Posts tagged ‘chickpeas’

September 29, 2010

Hummmmus

About the title:: I had to do it. Lots of m’s?! Delicious food! It’s only fair.

I have been making hummus (Normal number of m’s there. I can show restraint. [Unless we’re talking about M&Ms or chocolate chips. No restraint there.]) for a few or a couple of years now. I’ve gotten consistent and good… and fast. Please picture me, still in preschool teacher garb, coming home from school absolutely famished. I was crazed. I had a timer. I set it to time. I set to work; I was out of that kitchen in less than 3 and a half minutes with a cheese and spinach quesadilla, freshly made hummus, and tortilla chips.

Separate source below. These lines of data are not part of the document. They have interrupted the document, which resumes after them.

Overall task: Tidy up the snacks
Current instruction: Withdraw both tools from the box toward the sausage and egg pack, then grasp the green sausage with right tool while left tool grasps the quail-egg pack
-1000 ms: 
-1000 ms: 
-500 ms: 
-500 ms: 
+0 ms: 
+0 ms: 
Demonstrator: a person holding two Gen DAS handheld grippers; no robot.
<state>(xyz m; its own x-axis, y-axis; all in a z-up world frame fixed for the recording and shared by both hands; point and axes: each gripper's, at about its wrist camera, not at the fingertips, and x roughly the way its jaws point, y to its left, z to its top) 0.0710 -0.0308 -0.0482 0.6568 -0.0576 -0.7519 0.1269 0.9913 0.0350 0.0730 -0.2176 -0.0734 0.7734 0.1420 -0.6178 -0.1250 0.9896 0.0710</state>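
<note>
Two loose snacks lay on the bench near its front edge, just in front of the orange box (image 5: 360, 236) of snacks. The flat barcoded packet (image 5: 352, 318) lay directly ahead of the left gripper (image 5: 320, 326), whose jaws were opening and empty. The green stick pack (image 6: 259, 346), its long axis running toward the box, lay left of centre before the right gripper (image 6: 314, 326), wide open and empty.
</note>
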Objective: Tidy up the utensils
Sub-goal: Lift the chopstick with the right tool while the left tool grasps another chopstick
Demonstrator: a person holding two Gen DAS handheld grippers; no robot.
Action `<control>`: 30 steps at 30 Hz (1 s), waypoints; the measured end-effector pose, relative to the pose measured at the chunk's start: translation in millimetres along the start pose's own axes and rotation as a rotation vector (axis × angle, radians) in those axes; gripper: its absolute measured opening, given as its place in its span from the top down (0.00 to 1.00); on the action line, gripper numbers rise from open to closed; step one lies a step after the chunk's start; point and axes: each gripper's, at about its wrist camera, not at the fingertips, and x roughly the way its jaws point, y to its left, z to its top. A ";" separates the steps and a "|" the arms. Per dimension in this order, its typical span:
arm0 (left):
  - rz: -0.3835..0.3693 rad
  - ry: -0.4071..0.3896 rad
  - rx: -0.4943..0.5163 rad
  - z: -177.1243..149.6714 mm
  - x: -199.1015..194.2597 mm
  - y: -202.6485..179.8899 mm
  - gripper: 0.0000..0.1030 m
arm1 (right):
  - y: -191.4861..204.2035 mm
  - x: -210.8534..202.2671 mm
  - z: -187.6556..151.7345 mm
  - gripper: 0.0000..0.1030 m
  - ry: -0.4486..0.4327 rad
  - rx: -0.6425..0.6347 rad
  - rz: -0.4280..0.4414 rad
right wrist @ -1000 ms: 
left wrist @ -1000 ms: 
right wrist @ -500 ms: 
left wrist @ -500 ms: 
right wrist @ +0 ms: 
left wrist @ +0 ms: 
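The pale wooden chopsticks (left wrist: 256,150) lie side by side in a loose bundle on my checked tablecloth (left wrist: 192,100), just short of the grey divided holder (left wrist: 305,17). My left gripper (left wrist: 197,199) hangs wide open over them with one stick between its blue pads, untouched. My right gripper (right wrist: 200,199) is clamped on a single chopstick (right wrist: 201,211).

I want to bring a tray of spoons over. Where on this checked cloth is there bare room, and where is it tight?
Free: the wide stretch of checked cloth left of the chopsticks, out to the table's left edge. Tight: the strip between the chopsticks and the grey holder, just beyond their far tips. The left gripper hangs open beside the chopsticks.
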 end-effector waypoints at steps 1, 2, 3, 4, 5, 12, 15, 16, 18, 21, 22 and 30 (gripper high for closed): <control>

I’m that good.

Well, anyway, the hummus is that good:::

Necessary to the process:
1. Food processor
2. Tahini (ground sesame seeds in a jar)
3. Lemon or lemon juice

Hummus
Inspired by: Martha Stewart

1 (15 oz.) can of chickpeas, drained
1/4 c lemon juice
2 T tahini
1/2 t Jane’s Crazy Mixed-Up Salt (*optional)
1/2 t McCormick’s Grill Master Montreal Steak Seasoning (*optional)
1/4 t cumin
1/4 c extra virgin olive oil

In the chassis of a food processor place drained chickpeas, lemon juice, tahini, and spices. Give it a whir until it looks like it’s beginning to combine but a little too chunky. Add extra virgin olive oil. Give it another whirl until it begins to look smooth and ready.

Taste to check seasoning. Add more if/as necessary. Whir (grind, chop, or pulse) to combine. Then take a spatula to remove the hummus first from the blade into storage container. Then the rest into the storage container. Let it chill in the refrigerator a couple of hours. (Ha. Or scoop it right out of the food processor, being careful to avoid the blades.)

*If you opt out of these very specific but basic spices in my household, you can always exchange them for sea, or kosher, salt and two cloves of garlic. I’ve also made a roasted red pepper version that’s delicious!